__Exercise aim__. Look in the material below for the line with "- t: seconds" and the line with "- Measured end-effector", then set down exactly those two lines and all lines between, nothing more.

<<<<

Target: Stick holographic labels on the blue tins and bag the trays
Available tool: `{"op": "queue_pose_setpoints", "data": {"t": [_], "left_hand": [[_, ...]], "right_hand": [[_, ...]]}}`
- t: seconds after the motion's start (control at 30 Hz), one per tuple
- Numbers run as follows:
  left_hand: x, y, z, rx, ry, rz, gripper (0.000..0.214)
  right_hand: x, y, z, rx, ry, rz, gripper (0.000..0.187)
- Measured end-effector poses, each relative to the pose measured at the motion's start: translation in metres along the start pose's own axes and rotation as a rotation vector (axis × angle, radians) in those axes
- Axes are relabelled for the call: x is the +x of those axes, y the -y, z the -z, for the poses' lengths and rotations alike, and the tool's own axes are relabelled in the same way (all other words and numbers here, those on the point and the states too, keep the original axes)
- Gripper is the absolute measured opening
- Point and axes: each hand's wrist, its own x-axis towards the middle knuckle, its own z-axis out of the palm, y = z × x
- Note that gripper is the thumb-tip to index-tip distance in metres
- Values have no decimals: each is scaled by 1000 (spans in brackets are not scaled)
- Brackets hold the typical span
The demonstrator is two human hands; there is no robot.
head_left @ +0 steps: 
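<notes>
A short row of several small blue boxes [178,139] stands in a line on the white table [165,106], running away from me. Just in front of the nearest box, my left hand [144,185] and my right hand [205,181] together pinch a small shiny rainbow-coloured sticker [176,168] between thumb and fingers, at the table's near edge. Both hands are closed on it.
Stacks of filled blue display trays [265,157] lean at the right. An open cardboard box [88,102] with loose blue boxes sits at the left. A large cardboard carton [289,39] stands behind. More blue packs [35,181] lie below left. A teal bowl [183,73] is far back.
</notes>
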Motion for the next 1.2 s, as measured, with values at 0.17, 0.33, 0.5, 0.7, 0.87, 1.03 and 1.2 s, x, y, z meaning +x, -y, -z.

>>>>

__Your response__.
- t: seconds after the motion's start (control at 30 Hz), one per tuple
- Numbers run as follows:
  left_hand: x, y, z, rx, ry, rz, gripper (0.000..0.214)
  right_hand: x, y, z, rx, ry, rz, gripper (0.000..0.187)
- Measured end-effector poses, each relative to the pose measured at the motion's start: translation in metres along the start pose's own axes and rotation as a rotation vector (axis × angle, radians) in those axes

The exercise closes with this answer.